### WHAT TO DO
In the listing that follows, the range to quote begins at the line that has "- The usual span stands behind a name" and ends after the line that has "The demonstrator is"; quote it verbatim and add nothing.

##############################

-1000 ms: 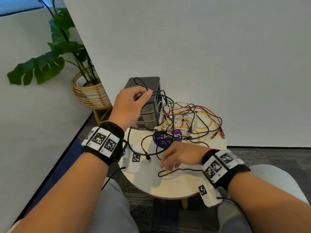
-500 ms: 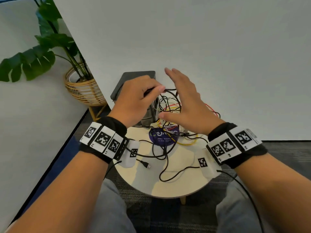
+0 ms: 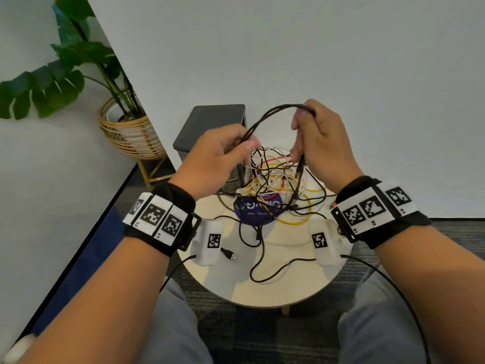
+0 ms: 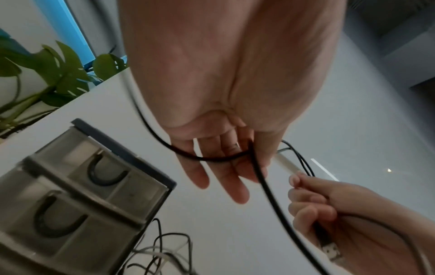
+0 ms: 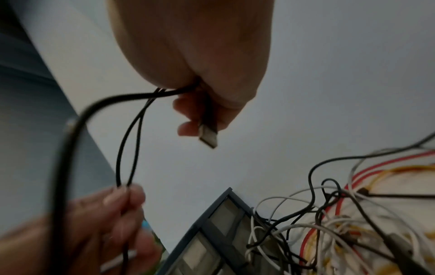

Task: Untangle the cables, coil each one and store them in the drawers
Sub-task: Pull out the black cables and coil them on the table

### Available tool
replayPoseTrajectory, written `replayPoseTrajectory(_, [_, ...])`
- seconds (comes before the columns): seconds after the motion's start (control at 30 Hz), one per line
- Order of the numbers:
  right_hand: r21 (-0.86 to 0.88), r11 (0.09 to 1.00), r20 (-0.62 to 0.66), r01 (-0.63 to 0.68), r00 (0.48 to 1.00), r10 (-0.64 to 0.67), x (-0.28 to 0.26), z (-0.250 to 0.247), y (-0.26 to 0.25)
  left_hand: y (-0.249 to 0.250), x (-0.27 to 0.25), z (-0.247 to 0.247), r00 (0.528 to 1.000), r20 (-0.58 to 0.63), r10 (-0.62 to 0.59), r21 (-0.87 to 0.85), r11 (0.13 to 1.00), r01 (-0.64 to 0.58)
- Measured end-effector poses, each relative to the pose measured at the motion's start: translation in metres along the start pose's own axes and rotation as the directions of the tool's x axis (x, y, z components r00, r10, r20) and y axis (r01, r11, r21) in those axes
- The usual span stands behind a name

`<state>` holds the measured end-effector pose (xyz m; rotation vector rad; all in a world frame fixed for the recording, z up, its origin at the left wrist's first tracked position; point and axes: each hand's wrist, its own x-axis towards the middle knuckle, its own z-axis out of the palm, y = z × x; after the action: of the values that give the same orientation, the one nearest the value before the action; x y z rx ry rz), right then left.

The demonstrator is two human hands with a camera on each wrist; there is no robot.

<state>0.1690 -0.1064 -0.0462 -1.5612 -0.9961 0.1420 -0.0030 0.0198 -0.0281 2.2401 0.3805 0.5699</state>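
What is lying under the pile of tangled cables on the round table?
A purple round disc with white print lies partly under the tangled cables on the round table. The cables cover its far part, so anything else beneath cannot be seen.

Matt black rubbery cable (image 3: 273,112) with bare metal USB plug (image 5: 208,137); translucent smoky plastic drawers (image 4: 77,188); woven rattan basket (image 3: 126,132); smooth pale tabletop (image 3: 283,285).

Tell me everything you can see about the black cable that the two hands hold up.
The black cable is thin, round and flexible, with a dark, rubbery-looking jacket. It arches as doubled strands between the left hand, which pinches it, and the right hand, which grips it. A USB plug with a metal tip sticks out below the right hand's fingers. It hangs above the tangled pile on the table; how far it runs into the pile cannot be told.
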Motion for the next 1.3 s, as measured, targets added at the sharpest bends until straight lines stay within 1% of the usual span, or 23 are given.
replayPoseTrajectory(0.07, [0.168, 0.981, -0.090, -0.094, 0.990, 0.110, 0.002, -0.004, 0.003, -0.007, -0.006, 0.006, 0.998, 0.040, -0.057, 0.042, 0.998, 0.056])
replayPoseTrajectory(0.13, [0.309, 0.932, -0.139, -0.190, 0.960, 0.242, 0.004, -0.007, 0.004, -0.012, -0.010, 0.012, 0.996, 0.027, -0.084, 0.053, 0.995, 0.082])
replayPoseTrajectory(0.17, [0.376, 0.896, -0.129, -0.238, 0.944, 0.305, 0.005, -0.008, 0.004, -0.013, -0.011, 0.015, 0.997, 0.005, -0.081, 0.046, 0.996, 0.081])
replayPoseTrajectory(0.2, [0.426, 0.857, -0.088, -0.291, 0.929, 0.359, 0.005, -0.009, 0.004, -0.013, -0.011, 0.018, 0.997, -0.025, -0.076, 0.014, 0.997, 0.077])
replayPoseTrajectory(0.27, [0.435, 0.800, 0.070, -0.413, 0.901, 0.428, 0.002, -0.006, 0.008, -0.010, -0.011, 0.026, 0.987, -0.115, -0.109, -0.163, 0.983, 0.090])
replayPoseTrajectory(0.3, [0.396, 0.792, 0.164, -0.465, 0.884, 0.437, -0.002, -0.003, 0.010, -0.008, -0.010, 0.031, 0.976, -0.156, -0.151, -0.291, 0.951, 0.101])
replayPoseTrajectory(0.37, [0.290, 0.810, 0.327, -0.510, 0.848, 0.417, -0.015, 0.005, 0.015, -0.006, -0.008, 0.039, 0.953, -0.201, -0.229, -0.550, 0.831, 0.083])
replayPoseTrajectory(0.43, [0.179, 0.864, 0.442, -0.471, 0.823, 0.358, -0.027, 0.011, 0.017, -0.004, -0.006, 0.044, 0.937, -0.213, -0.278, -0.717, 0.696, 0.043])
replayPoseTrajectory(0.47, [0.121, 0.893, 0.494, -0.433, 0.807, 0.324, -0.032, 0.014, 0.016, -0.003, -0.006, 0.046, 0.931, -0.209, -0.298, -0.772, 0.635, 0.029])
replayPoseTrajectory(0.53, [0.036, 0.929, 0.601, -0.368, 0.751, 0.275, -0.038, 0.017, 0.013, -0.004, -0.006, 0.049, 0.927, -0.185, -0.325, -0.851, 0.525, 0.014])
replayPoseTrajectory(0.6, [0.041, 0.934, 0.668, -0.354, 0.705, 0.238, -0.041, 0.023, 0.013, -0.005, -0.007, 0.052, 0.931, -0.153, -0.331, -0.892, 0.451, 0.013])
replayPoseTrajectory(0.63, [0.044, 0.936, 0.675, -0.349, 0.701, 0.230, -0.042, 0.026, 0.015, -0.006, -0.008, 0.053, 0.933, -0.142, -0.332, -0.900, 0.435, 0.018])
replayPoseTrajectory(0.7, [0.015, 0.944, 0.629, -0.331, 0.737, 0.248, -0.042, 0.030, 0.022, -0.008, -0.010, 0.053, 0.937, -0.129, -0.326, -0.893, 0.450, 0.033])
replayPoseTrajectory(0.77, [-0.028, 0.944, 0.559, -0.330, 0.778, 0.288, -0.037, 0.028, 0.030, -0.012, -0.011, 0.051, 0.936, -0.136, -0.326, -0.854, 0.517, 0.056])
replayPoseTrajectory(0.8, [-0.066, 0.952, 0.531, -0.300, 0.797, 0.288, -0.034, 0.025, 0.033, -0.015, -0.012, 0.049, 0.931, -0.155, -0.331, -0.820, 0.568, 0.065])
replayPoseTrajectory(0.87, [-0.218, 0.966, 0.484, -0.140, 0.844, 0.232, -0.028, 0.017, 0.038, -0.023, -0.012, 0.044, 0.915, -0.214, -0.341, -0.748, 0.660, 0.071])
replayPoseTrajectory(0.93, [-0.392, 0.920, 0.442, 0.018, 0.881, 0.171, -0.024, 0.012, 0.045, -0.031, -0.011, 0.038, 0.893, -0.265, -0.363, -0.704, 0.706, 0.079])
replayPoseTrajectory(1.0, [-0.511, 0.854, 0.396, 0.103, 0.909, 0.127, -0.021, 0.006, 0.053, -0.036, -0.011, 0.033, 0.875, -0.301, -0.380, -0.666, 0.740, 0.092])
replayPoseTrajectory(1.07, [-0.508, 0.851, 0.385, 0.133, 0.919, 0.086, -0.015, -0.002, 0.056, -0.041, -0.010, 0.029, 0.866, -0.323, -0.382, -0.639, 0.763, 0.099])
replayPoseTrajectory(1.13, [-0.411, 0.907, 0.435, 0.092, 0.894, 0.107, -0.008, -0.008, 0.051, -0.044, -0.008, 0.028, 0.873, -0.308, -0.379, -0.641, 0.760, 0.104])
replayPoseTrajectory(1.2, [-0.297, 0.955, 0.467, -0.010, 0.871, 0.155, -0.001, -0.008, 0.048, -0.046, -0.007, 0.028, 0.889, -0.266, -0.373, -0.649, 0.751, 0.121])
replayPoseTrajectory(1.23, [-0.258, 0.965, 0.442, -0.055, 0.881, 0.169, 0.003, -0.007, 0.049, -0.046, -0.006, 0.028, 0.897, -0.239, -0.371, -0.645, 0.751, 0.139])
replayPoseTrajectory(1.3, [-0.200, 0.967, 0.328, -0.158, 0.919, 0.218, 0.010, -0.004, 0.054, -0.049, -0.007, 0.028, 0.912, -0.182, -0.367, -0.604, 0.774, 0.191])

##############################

### ANSWER FOR THE TASK
- The usual span stands behind a name

`<state>` holds the measured end-effector pose (xyz m; rotation vector rad; all in a world frame fixed for the recording, z up, its origin at the left wrist's first tracked position; point and axes: each hand's wrist, its own x-axis towards the middle knuckle, its own z-axis out of the palm, y = z × x; after the action: of the values that give the same orientation, the one nearest the value before the action; x y z rx ry rz), right then left.

The demonstrator is two human hands with a camera on each wrist; there is no robot.

What the exercise required has been answered in full.